Work to be completed:
Transcribe the full listing without changing a word, and omit its pictures.

*** Opening of Dataset section ***

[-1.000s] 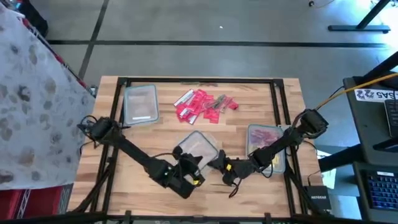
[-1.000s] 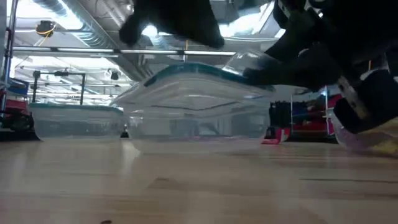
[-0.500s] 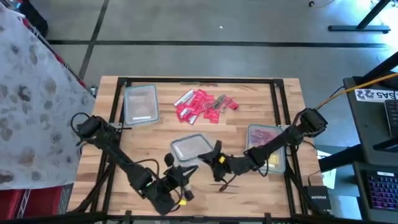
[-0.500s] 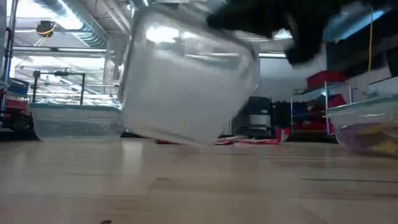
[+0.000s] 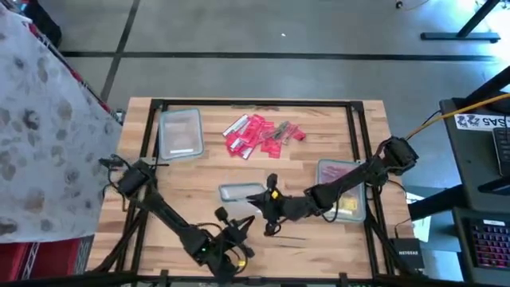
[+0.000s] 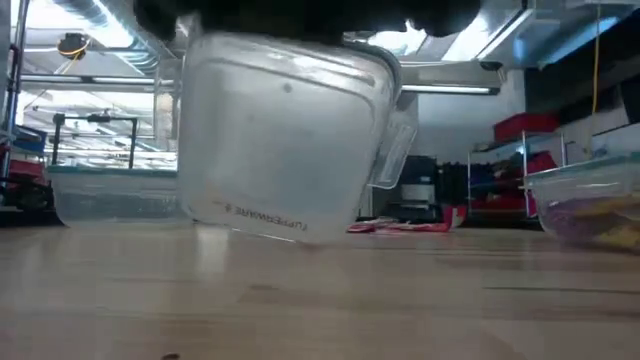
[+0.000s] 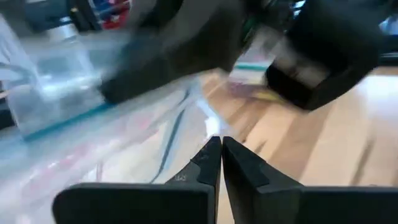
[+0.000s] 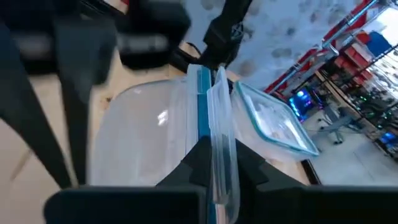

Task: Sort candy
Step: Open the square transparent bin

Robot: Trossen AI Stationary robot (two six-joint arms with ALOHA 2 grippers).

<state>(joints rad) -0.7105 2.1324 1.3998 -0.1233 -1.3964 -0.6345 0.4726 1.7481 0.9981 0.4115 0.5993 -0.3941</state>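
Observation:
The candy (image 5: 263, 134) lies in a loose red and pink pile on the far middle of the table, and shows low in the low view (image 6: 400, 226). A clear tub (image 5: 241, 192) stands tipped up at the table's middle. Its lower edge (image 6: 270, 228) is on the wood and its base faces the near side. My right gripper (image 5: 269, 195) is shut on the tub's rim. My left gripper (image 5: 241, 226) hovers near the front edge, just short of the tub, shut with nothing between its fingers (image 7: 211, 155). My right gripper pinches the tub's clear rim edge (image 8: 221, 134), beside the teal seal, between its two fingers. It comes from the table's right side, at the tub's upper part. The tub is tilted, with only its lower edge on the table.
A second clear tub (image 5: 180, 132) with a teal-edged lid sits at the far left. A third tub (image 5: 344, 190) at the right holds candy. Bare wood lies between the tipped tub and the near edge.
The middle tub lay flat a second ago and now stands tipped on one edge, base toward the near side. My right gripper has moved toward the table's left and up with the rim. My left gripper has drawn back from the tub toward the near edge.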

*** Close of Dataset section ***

Result for this task:
[-1.000s] 
[-1.000s] 
[-0.500s] 
[-0.500s] 
[+0.000s] 
[+0.000s] 
[+0.000s] 
[+0.000s] 

Task: Sort candy
Step: Open the square transparent bin

Robot: Trossen AI Stationary robot (two six-joint arms with ALOHA 2 grippers).

<state>(joints rad) -0.7105 2.1324 1.3998 -0.1233 -1.3964 -0.6345 0.4726 1.7481 0.9981 0.4115 0.5993 -0.3941</state>
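Observation:
The candy (image 5: 263, 134) lies in a loose red and pink pile on the far middle of the table, and shows low in the low view (image 6: 400, 226). A clear tub (image 5: 241, 192) stands tipped up at the table's middle. Its lower edge (image 6: 270, 228) is on the wood and its base faces the near side. My right gripper (image 5: 269, 195) is shut on the tub's rim. My left gripper (image 5: 241, 226) hovers near the front edge, just short of the tub, shut with nothing between its fingers (image 7: 211, 155). My right gripper pinches the tub's clear rim edge (image 8: 221, 134), beside the teal seal, between its two fingers. It comes from the table's right side, at the tub's upper part. The tub is tilted, with only its lower edge on the table.
A second clear tub (image 5: 180, 132) with a teal-edged lid sits at the far left. A third tub (image 5: 344, 190) at the right holds candy. Bare wood lies between the tipped tub and the near edge.
The middle tub lay flat a second ago and now stands tipped on one edge, base toward the near side. My right gripper has moved toward the table's left and up with the rim. My left gripper has drawn back from the tub toward the near edge.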

This output has come to an end.